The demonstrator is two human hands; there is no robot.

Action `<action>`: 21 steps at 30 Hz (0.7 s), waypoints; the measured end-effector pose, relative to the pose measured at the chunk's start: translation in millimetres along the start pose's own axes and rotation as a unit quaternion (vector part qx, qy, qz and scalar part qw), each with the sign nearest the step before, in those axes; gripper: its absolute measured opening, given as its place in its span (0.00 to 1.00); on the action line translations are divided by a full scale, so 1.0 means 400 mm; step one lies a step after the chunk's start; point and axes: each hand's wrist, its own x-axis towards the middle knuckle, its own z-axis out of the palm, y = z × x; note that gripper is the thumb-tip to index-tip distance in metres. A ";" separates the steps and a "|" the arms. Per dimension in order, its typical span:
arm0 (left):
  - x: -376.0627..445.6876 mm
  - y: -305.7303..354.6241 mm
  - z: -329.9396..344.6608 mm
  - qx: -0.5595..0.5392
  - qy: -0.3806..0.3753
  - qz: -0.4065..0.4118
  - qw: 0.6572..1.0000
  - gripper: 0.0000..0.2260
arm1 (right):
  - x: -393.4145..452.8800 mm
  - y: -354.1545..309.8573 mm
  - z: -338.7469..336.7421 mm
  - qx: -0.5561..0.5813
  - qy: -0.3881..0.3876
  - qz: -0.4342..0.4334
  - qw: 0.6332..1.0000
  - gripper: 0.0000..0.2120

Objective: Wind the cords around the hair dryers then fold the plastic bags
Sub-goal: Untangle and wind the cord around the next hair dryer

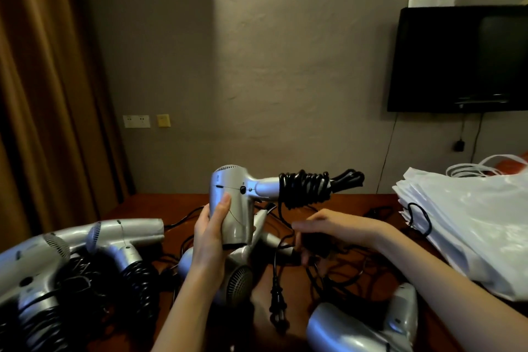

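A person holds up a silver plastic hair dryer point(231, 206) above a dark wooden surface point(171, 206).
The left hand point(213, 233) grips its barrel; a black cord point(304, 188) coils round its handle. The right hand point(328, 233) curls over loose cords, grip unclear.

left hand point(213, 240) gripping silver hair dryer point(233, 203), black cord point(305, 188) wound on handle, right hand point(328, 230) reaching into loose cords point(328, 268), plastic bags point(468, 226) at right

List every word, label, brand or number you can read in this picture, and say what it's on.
No text can be read.
Held hair dryer: small marks by its switch, too blurred to read.
TV: a small mark on the lower bezel, too small to read.
Plastic bags: no print visible.
Wall sockets: no lettering visible.
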 end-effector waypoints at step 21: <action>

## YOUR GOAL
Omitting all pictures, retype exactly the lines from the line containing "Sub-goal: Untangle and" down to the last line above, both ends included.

## RESULT OF THIS EXERCISE
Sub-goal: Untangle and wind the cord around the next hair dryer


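A person holds up a silver plastic hair dryer point(231, 206) above a dark wooden surface point(171, 206).
The left hand point(213, 233) grips its barrel; a black cord point(304, 188) coils round its handle. The right hand point(328, 233) curls over loose cords, grip unclear.

left hand point(213, 240) gripping silver hair dryer point(233, 203), black cord point(305, 188) wound on handle, right hand point(328, 230) reaching into loose cords point(328, 268), plastic bags point(468, 226) at right

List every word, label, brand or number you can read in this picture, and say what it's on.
No text can be read.
Held hair dryer: small marks by its switch, too blurred to read.
TV: a small mark on the lower bezel, too small to read.
Plastic bags: no print visible.
Wall sockets: no lettering visible.
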 end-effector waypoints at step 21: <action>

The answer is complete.